I was raised speaking with a Louisiana accent. Due to years of speech therapy, you’ll only hear it when I’m tired.

(Actually, you’ll probably hear it better than I can with my hearing aids).

My ancestral tree is made of Palatine German settlers, Quebecois trappers, Bantu roots, and Haudenosaunee kin—

connections fragmented by abuse, slavery and survival.

As an Autistic person my neurodivergence is not incidental to how I write. It is the loom upon which every thread of my story is woven.

The languages, cultures, and rhythms in this book are used with care. They are not decorative—they are essential.

I have done my best to honor each origin and echo, to stay true to the spirits of both language and legacy.

That said, translations vary, and meanings shift depending on usage, tone, and scene.

This is not comfortable work. Writing across lines of trauma and history never should be. But I do it with caution, reverence, and relentless research.

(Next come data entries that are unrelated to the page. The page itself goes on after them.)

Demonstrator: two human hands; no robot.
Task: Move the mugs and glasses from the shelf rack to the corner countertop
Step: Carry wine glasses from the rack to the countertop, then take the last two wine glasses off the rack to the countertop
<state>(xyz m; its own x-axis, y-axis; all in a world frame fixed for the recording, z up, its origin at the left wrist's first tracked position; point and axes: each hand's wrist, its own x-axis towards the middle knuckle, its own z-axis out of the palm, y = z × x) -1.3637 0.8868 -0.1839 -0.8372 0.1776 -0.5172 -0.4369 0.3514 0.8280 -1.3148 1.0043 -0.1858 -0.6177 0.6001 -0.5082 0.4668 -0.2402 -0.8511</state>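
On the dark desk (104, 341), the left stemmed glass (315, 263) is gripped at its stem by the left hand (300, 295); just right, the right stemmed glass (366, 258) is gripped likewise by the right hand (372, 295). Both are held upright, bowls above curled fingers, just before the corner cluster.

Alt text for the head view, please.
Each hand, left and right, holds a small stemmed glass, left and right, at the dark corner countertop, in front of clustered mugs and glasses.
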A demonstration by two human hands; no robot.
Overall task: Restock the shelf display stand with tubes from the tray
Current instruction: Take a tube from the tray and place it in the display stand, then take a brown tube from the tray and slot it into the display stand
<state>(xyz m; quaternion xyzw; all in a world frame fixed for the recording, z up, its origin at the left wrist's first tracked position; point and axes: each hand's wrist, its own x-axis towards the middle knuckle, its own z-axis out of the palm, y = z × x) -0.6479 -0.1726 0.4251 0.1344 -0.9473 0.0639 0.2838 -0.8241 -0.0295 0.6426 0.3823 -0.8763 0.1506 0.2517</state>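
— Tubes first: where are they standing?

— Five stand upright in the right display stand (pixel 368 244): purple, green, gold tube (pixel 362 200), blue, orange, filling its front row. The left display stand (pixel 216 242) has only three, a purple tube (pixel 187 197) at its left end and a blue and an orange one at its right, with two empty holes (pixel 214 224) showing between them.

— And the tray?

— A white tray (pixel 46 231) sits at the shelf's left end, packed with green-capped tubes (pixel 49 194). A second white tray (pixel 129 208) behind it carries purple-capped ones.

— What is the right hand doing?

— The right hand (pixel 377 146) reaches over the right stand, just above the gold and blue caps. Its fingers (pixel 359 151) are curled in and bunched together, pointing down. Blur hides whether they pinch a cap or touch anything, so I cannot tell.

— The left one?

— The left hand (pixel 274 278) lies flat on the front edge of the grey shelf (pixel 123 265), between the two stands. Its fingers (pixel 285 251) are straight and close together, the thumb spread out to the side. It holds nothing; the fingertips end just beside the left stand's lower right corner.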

I write from the inside out, not looking in from a distance, but walking alongside the questions that never fail to make me think…question...believe.

I believe in ghosts, in genetic memory, and in the power of story to unbury what still matters. This series is one way I honor that.

If something isn’t translated or presented the way you would have done it, I ask for grace. The choices were made with thought, deep respect, and love.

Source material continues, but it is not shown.